EXERCISE INSTRUCTIONS — Nothing but the data itself, reproduced exactly, is the expected answer.
-- Opening Marker --
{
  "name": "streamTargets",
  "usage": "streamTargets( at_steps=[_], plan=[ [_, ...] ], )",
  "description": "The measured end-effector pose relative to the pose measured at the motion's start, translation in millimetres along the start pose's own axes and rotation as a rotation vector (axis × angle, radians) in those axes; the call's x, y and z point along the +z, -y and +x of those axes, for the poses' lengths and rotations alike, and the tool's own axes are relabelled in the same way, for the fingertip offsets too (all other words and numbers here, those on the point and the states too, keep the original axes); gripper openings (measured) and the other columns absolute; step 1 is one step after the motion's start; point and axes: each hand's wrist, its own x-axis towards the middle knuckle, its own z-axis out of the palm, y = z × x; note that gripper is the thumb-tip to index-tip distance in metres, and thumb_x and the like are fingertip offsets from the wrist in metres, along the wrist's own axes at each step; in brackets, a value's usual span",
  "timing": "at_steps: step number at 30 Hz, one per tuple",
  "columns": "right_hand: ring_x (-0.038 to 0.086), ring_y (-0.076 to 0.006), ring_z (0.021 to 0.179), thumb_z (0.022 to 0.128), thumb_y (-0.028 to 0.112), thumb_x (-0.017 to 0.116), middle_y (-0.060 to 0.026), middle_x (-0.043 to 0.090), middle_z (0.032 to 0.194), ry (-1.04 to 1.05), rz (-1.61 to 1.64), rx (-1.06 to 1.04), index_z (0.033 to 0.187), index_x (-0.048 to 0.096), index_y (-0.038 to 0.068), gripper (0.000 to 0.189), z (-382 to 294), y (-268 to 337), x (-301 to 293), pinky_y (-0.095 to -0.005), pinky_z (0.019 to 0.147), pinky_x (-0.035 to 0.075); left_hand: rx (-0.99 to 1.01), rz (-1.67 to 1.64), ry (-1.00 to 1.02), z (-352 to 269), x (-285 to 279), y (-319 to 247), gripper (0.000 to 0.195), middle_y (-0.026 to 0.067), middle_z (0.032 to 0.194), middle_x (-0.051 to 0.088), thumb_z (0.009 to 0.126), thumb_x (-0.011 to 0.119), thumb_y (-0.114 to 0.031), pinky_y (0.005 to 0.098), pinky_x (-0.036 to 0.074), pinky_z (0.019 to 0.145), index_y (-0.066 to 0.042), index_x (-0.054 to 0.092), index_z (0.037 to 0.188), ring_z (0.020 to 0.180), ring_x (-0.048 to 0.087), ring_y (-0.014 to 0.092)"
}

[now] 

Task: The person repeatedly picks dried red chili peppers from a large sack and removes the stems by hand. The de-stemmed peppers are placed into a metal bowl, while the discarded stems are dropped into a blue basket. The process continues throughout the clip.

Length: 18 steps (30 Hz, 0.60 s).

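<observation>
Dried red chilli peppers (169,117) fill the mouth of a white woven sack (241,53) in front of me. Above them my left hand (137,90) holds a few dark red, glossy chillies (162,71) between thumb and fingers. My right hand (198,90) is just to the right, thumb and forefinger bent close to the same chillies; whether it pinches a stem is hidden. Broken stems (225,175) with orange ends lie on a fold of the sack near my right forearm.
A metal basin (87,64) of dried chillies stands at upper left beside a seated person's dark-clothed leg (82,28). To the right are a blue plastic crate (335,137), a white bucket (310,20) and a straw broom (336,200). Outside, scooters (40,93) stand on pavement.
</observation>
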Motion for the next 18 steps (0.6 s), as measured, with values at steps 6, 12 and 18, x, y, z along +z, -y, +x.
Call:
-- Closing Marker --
OUTPUT FOR THIS EXERCISE —
{
  "name": "streamTargets",
  "usage": "streamTargets( at_steps=[_], plan=[ [_, ...] ], )",
  "description": "The measured end-effector pose relative to the pose measured at the motion's start, translation in millimetres along the start pose's own axes and rotation as a rotation vector (axis × angle, radians) in those axes; the call's x, y and z point along the +z, -y and +x of those axes, for the poses' lengths and rotations alike, and the tool's own axes are relabelled in the same way, for the fingertip offsets too (all other words and numbers here, those on the point and the states too, keep the original axes); gripper openings (measured) and the other columns absolute; step 1 is one step after the motion's start; point and axes: each hand's wrist, its own x-axis towards the middle knuckle, its own z-axis out of the palm, y = z × x; note that gripper is the thumb-tip to index-tip distance in metres, and thumb_x and the like are fingertip offsets from the wrist in metres, along the wrist's own axes at each step; in brackets, a value's usual span",
  "timing": "at_steps: step number at 30 Hz, one per tuple",
  "columns": "right_hand: ring_x (-0.038 to 0.086), ring_y (-0.076 to 0.006), ring_z (0.021 to 0.179), thumb_z (0.022 to 0.128), thumb_y (-0.028 to 0.112), thumb_x (-0.017 to 0.116), middle_y (-0.060 to 0.026), middle_x (-0.043 to 0.090), middle_z (0.032 to 0.194), ry (-1.04 to 1.05), rz (-1.61 to 1.64), rx (-1.06 to 1.04), index_z (0.033 to 0.187), index_x (-0.048 to 0.096), index_y (-0.038 to 0.068), gripper (0.000 to 0.189), z (-382 to 294), y (-268 to 337), x (-301 to 293), pinky_y (-0.095 to -0.005), pinky_z (0.019 to 0.147), pinky_x (-0.035 to 0.075); left_hand: rx (-0.99 to 1.01), rz (-1.67 to 1.64), ry (-1.00 to 1.02), z (-352 to 269), x (-285 to 279), y (-319 to 247), gripper (0.000 to 0.195), middle_y (-0.026 to 0.067), middle_z (0.032 to 0.194), middle_x (-0.051 to 0.088), thumb_z (0.009 to 0.126), thumb_x (-0.011 to 0.119), thumb_y (-0.114 to 0.031), pinky_y (0.005 to 0.098), pinky_x (-0.036 to 0.074), pinky_z (0.019 to 0.145), index_y (-0.066 to 0.042), index_x (-0.054 to 0.092), index_z (0.037 to 0.188), ring_z (0.020 to 0.180), ring_x (-0.048 to 0.087), ring_y (-0.014 to 0.092)"
}

[now] 

Task: The person repeatedly picks dried red chili peppers from a large sack and removes the stems by hand. The de-stemmed peppers are placed into a metal bowl, while the discarded stems are dropped into a blue basket. The process continues throughout the clip.

Length: 18 steps (30 Hz, 0.60 s).

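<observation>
Dried red chilli peppers (169,117) fill the mouth of a white woven sack (241,53) in front of me. Above them my left hand (137,90) holds a few dark red, glossy chillies (162,71) between thumb and fingers. My right hand (198,90) is just to the right, thumb and forefinger bent close to the same chillies; whether it pinches a stem is hidden. Broken stems (225,175) with orange ends lie on a fold of the sack near my right forearm.
A metal basin (87,64) of dried chillies stands at upper left beside a seated person's dark-clothed leg (82,28). To the right are a blue plastic crate (335,137), a white bucket (310,20) and a straw broom (336,200). Outside, scooters (40,93) stand on pavement.
</observation>
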Motion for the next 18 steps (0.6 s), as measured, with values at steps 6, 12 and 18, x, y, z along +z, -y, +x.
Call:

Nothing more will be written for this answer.